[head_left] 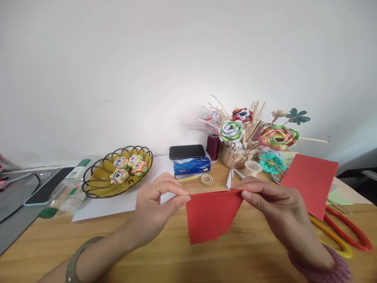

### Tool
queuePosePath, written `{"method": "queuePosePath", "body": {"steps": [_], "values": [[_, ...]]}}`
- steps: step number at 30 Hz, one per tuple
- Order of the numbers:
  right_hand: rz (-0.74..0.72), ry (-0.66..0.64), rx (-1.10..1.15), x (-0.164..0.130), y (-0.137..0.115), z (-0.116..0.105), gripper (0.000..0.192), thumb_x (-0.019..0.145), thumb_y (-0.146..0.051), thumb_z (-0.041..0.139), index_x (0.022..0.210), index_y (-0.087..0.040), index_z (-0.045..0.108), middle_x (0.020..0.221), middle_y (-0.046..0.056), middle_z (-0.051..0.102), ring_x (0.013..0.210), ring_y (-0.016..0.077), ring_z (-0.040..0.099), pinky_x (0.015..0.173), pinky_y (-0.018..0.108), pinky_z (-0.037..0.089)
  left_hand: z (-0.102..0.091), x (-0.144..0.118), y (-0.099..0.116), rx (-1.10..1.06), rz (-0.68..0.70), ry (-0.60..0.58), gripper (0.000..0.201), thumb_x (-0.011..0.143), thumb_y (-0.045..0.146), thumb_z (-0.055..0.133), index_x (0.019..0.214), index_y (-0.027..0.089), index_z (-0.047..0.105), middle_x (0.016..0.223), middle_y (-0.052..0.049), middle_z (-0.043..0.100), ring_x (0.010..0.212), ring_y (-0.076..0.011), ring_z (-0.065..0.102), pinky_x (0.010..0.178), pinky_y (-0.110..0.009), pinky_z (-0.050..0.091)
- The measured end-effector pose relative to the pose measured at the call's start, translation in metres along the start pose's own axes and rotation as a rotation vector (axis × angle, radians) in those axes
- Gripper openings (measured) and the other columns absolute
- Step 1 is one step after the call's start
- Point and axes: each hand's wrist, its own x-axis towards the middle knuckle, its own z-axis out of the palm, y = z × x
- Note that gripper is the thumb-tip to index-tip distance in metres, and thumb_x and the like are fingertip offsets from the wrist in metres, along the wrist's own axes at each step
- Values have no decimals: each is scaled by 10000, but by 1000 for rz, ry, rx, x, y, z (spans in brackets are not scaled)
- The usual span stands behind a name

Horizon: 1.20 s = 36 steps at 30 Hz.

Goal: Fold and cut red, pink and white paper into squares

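Note:
A sheet of red paper hangs above the wooden table, its upper edge doubled over in a narrow band. My left hand, with a ring on one finger, pinches the top left corner between thumb and fingers. At the top right corner, the thumb and fingers of my right hand are closed on the same paper. Its lower edge hangs free, slightly slanted. A second red sheet lies to the right, beyond my right hand.
A woven basket with several paper flowers stands at the left, near plastic bottles. A phone rests on a blue tissue pack. Behind the hands stands a pot of paper flowers and sticks. Scissors lie at the right.

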Motion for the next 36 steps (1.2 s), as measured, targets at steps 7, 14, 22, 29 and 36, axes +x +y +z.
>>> {"method": "queuePosePath", "body": {"steps": [7, 14, 22, 29, 36], "values": [[216, -95, 6, -6, 12, 11, 758, 798, -572, 580, 1442, -265, 323, 1258, 134, 601, 1077, 260, 611, 868, 430, 528, 11, -1, -15, -117, -592, 221, 188, 679, 339, 746, 660, 159, 694, 617, -1, 625, 537, -96, 499, 497, -205, 395], [324, -293, -255, -31, 35, 15, 670, 854, -538, 506, 1437, -268, 314, 1293, 134, 563, 908, 229, 673, 662, 345, 590, 17, -22, -30, 58, -894, -146, 230, 721, 339, 614, 744, 126, 697, 698, -41, 676, 589, -101, 547, 571, -208, 443], [41, -394, -740, -49, 58, 16, 411, 900, -432, 430, 1210, -231, 610, 1274, 158, 533, 1064, 305, 592, 901, 539, 480, 9, -17, -46, 496, -843, -600, 78, 642, 199, 637, 634, 208, 714, 696, -1, 712, 694, -173, 633, 610, -248, 430], [-631, -605, -978, -57, 70, 14, 408, 935, -174, 361, 1306, -222, 523, 1349, 100, 533, 1245, 222, 480, 951, 402, 485, 13, -9, -38, 790, -703, -740, 165, 675, 175, 574, 732, 246, 712, 794, -1, 728, 781, -219, 659, 638, -282, 445], [-527, -661, -972, -61, 77, 14, 451, 921, -123, 370, 1350, -229, 462, 1386, 93, 496, 1293, 205, 424, 982, 437, 462, 14, -8, -37, 908, -637, -815, 133, 739, 247, 547, 778, 248, 674, 817, -3, 721, 782, -224, 663, 629, -286, 470]]}}
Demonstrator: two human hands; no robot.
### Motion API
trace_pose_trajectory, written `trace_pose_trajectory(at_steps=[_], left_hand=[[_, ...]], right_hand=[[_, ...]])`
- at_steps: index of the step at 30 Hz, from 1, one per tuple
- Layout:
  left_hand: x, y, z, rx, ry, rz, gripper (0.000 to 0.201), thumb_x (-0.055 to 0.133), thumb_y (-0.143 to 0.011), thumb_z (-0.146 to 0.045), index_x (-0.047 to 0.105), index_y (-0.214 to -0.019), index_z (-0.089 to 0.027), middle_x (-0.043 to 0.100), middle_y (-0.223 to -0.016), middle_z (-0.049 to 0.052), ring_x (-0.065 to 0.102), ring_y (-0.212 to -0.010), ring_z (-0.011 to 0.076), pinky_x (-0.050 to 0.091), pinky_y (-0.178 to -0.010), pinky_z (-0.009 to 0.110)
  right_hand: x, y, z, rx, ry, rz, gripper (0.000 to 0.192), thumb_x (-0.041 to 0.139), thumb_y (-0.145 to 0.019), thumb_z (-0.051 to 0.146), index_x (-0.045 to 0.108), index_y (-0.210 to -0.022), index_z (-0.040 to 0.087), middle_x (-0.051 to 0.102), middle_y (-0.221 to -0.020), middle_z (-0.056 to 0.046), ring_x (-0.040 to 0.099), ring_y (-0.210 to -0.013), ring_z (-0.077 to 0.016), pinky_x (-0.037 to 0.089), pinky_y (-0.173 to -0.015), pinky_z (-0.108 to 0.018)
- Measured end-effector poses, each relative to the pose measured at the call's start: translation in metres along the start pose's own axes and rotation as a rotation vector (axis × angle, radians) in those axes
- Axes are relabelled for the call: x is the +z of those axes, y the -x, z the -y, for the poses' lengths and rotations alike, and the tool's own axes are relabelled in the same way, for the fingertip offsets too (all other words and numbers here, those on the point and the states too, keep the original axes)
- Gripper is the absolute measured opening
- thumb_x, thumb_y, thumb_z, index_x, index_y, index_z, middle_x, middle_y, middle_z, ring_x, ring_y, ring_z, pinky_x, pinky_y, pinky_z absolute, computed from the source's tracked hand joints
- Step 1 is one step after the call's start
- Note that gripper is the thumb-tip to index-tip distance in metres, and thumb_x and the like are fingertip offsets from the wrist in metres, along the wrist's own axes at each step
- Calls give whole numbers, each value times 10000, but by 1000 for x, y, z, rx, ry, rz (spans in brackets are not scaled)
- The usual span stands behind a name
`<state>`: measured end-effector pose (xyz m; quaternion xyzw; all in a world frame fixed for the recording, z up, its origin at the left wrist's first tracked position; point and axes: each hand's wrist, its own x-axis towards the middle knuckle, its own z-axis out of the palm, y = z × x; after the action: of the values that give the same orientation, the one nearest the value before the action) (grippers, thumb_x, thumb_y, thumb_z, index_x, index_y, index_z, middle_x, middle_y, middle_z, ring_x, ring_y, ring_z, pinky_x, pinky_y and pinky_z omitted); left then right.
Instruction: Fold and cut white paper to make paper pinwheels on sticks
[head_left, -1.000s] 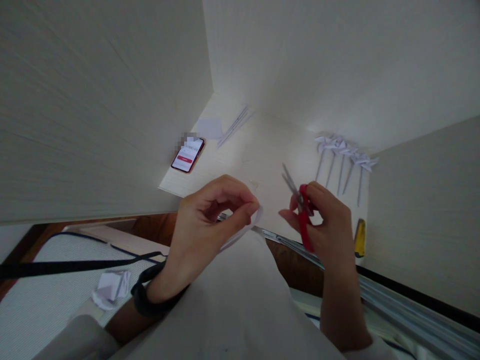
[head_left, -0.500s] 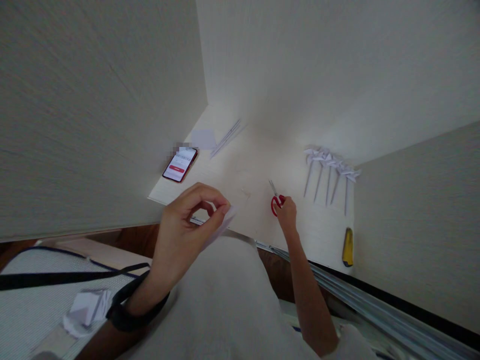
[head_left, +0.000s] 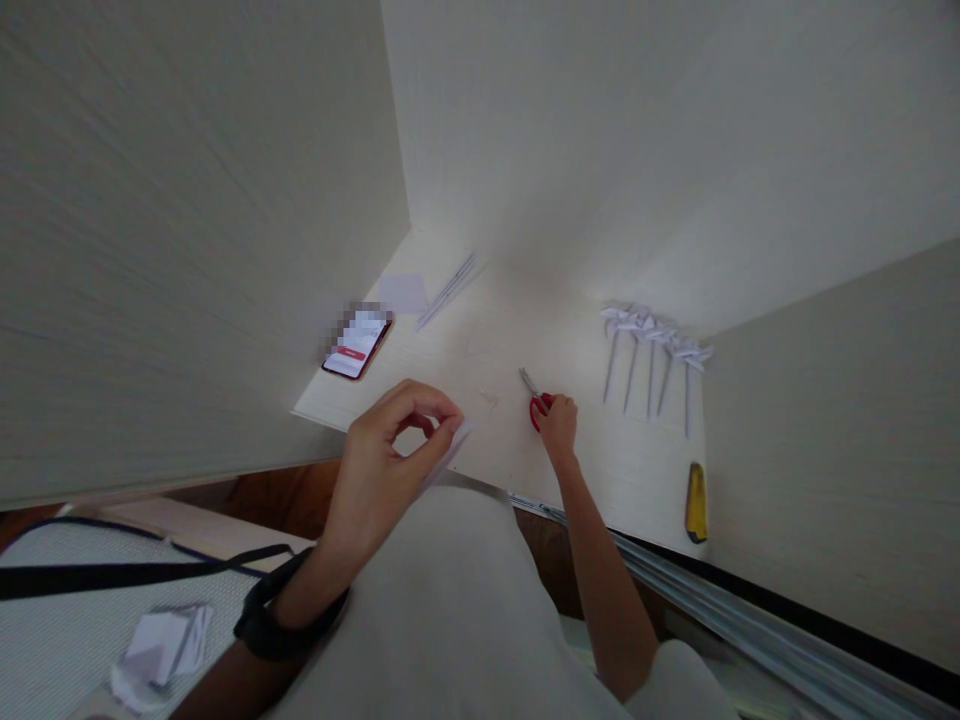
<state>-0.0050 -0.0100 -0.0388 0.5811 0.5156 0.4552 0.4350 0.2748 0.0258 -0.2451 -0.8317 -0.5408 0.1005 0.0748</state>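
- Left hand (head_left: 382, 455) raised above the near edge of the pale wood-grain surface (head_left: 495, 330), thumb and fingertips pinched shut on a small piece of white paper (head_left: 448, 452) that pokes out toward the right.
- Dark band (head_left: 281, 620) round the left wrist.
- Right hand (head_left: 556, 420) stretched out and resting low on the surface, fingers curled against the red loops of a pair of red-handled scissors with short grey blades (head_left: 534, 398) — whether that grip is closed round the handles or only touching them cannot be told.
- Scissors flat on the surface, blades pointing away and to the left, near the middle of the surface.
- Row of white folded-paper pinwheels on thin sticks (head_left: 651, 350) well to the right of the scissors, heads toward the wall.
- Yellow utility knife (head_left: 696, 502) near the right front edge.
- Red-cased smartphone with a lit screen (head_left: 357, 343) at the left, and beyond it a white paper square (head_left: 403, 293) beside a bundle of thin white sticks (head_left: 448, 290).
- Crumpled white paper scraps (head_left: 159, 645) lower left, on a pale mesh seat — well apart from both hands.
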Motion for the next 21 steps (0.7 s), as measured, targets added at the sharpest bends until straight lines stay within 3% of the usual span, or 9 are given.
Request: trace_pose_trajectory(at_steps=[13,18,21], left_hand=[[1,3,-20,-3,151,1,143,637,-781,-81,635,-729,-215,627,-735,-7,612,-695,123,529,-658,228],[1,7,-16,56,118,-31,152,628,-796,-69,636,-768,-218,613,-768,-19,595,-720,105,511,-670,207],[0,9,-14,76,92,-41,167,623,-803,-51,635,-787,-216,610,-786,-26,586,-734,93,498,-685,199]], right_hand=[[-19,3,25,51,-115,70,354,592,-915,333,564,-1223,160,590,-1246,-101,613,-1065,-234,531,-887,-451],[-52,14,51,-57,-354,122,263,613,-888,289,627,-1090,121,644,-1147,-133,615,-1046,-251,494,-930,-471],[-89,36,79,-190,-556,223,185,553,-899,285,662,-981,159,712,-1004,-90,664,-874,-200,534,-844,-376]])
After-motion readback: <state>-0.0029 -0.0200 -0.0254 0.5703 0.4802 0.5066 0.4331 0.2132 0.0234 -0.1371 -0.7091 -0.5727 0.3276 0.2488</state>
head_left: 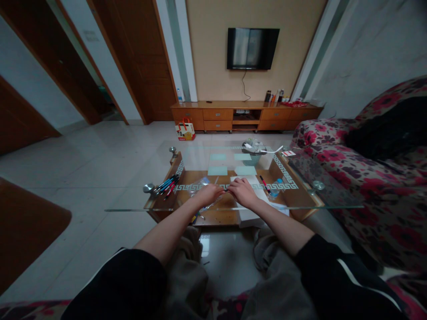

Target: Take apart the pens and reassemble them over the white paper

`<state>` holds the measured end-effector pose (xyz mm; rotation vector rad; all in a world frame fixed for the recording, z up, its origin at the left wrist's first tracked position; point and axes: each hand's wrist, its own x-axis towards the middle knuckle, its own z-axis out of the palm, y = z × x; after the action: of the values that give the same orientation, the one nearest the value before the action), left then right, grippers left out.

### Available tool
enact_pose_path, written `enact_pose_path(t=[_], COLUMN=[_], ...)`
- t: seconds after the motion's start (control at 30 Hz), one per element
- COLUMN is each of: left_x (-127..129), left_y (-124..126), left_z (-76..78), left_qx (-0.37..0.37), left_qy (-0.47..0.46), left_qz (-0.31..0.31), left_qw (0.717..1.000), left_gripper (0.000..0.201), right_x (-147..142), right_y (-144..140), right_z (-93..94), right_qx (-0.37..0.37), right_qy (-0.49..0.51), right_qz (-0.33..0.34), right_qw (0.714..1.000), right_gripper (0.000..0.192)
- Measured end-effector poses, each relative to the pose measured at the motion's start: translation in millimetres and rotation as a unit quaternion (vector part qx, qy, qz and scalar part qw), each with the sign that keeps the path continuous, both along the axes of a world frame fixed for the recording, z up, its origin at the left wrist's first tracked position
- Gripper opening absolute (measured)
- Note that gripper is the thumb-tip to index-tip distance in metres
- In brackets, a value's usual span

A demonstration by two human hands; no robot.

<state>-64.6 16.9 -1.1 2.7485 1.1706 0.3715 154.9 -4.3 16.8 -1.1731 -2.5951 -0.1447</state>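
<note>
Above the front part of the glass tabletop (pixel 196 208), my two hands meet with their fingertips nearly touching. My left hand (pixel 211 194) is closed in a pinch on one end of a small, slim dark thing (pixel 226 190). My right hand (pixel 243 192) pinches its other end. Fingers cover most of it, so its kind does not show. To the left lies a bunch of pens (pixel 169 186) with dark, blue and red barrels. Beside my left hand is a crumpled clear plastic bag (pixel 199 184). A red and black pen (pixel 265 184) lies right of my right hand.
White paper (pixel 258 180) lies around my right hand, near a clear bottle with a blue cap (pixel 276 188). A basket (pixel 252 156) holding plastic stands toward the back, and a red and white card (pixel 288 153) lies right of it. A flowered sofa (pixel 330 153) borders the right side.
</note>
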Motion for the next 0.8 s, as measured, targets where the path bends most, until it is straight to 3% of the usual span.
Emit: enact_pose_path(t=[0.17, 0.37, 0.6, 0.8], left_x=[-2, -3, -2, -3], left_y=[1, -5, -7, -7], left_z=[-3.1, 4.9, 10.5, 9.5], left_qx=[-0.012, -0.004, 0.031, 0.04], left_qy=[0.0, -0.004, 0.016, 0.028], left_qz=[-0.003, 0.013, 0.016, 0.014], left_qw=[1.0, 1.0, 0.999, 0.999], left_gripper=[0.03, 0.027, 0.02, 0.018], right_x=[3, 9, 11, 11], right_y=[2, 4, -1, 3], right_z=[-3.9, -6.0, -7.1, -10.7], right_qx=[-0.005, 0.011, -0.001, -0.014], right_qy=[-0.003, 0.013, 0.038, 0.041], right_qz=[0.001, -0.027, -0.027, -0.028], right_qw=[1.0, 0.999, 0.999, 0.999], right_gripper=[0.021, 0.014, 0.028, 0.021])
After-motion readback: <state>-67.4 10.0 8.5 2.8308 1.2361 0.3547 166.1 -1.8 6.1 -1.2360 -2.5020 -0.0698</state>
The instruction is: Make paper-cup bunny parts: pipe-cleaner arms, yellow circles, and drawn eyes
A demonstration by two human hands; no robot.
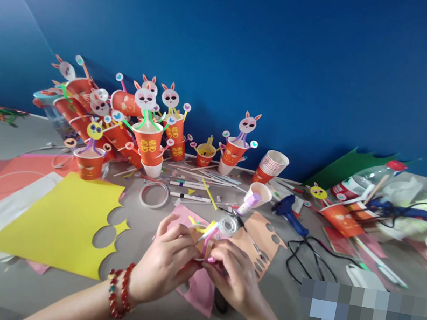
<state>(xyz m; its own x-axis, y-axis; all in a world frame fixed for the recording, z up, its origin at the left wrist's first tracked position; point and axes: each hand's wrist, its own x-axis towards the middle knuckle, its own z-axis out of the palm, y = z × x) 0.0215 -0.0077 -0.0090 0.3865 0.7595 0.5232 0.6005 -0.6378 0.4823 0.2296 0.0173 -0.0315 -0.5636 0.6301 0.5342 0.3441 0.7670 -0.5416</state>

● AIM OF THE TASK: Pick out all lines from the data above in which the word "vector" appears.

● SOLUTION TO THIS PROBLEM:
- The measured end-effector pose relative to the pose measured at the call's start, translation in metres along the start pose's own axes and rotation as a rotation vector (axis × angle, radians) in those axes
- Measured end-effector poses, each relative to the pose measured at the call's start: translation in metres along the start pose's own axes and rotation as a rotation vector (axis × angle, radians) in those axes
`<state>` holds the measured end-effector pose (xyz mm; rotation vector rad; all in a world frame fixed for the recording, z up, its origin at the left wrist's first tracked position; point and axes: each hand's wrist, its own x-axis towards the middle knuckle, its own z-axis out of the palm, y = z × x; after the action: of the values that give the same orientation, the one nearest the value before the action), left then right, grippers left out.
- Measured end-effector poses, each relative to the pose measured at the motion's start: translation in millimetres and rotation as a unit quaternion (vector part qx, qy, qz and scalar part qw), each with the sign that keeps the path continuous, both along the axes of a world frame fixed for the recording, z up, its origin at the left wrist's first tracked position

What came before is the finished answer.